### Exercise prompt
Every line below that holds the string "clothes" should be copied out.

(Collection entries)
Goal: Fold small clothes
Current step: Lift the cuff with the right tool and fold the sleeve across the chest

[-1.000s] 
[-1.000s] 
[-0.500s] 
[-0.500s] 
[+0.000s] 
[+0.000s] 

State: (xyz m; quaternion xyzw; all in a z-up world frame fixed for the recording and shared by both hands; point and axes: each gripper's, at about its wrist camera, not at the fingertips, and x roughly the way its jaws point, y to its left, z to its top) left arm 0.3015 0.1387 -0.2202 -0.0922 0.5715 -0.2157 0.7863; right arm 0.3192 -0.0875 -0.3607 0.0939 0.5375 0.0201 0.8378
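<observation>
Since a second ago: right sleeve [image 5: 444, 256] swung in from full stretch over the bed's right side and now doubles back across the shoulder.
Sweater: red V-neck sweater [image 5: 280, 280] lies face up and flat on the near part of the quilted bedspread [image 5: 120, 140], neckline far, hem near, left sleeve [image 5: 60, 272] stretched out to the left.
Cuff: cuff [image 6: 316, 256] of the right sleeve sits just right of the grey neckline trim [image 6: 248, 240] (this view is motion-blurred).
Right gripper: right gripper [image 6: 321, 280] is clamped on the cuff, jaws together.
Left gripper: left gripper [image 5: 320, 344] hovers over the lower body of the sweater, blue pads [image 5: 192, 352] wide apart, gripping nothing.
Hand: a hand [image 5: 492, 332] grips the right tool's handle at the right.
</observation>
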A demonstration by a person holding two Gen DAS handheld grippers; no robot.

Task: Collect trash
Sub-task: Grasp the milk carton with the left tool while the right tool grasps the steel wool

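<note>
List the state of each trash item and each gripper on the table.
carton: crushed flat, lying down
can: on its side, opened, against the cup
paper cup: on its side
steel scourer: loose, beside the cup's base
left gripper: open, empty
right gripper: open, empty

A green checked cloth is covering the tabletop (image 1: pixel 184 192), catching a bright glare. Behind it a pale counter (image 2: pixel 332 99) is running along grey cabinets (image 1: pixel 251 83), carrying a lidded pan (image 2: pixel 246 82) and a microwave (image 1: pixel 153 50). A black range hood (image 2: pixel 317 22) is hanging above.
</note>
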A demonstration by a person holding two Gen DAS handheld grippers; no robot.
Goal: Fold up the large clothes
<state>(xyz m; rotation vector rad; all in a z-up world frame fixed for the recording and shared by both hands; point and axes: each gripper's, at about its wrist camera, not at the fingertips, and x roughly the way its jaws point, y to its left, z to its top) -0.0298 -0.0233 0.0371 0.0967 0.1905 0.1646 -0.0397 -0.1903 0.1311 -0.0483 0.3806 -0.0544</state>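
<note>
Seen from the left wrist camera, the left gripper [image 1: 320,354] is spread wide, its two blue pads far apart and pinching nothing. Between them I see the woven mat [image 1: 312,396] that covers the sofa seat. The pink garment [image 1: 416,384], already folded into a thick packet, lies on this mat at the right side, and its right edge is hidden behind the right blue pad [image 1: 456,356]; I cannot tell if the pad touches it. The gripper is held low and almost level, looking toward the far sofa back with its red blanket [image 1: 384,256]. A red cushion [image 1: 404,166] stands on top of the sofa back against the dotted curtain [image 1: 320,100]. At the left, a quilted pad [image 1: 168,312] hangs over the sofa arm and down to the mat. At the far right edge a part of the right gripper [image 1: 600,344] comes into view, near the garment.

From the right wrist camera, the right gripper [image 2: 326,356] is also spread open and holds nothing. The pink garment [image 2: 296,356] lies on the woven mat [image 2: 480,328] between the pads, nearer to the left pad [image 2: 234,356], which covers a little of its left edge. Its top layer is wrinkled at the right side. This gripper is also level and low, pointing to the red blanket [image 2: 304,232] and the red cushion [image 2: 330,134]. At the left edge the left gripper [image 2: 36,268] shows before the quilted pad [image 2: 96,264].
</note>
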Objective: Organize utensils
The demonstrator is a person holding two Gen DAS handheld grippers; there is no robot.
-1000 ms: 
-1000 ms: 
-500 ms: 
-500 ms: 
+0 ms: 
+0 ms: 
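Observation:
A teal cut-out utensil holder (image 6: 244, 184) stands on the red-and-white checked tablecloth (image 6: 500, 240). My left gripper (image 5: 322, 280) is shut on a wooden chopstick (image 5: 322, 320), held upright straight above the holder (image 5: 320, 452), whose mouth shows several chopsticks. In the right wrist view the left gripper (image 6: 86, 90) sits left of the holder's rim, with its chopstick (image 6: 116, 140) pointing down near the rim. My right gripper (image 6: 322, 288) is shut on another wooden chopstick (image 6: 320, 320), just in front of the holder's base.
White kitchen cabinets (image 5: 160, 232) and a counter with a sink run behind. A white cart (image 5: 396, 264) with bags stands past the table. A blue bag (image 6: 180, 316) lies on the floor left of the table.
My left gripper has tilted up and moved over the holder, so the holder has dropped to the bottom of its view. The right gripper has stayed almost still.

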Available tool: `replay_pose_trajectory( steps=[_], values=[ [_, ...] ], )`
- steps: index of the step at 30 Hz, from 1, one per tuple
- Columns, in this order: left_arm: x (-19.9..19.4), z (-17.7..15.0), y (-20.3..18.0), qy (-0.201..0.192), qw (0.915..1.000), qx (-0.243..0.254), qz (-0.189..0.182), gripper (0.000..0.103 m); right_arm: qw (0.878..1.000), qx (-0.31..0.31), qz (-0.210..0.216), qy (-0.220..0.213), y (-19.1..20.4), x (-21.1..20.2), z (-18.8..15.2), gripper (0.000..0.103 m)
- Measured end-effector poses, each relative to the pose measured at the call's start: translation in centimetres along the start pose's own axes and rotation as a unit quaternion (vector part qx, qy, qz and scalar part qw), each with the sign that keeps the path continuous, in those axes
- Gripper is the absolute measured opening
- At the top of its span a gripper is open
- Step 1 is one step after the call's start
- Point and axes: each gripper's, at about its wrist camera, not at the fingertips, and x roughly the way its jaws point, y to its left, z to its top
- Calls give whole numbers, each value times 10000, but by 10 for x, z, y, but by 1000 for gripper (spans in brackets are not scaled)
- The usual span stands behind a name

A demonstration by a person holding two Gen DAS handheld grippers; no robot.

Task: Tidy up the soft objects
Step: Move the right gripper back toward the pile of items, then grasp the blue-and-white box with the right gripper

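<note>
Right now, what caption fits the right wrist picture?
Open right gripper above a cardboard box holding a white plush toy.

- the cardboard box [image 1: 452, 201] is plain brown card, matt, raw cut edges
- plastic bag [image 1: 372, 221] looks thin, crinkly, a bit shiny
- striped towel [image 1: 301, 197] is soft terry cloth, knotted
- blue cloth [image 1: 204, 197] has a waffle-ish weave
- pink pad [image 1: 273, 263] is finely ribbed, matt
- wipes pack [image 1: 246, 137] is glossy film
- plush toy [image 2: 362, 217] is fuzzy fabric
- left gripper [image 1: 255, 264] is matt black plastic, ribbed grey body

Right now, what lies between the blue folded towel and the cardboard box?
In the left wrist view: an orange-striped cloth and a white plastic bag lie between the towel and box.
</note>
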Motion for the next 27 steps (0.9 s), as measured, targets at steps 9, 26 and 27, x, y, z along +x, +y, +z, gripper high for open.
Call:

### Exercise result
Goal: Fold small clothes
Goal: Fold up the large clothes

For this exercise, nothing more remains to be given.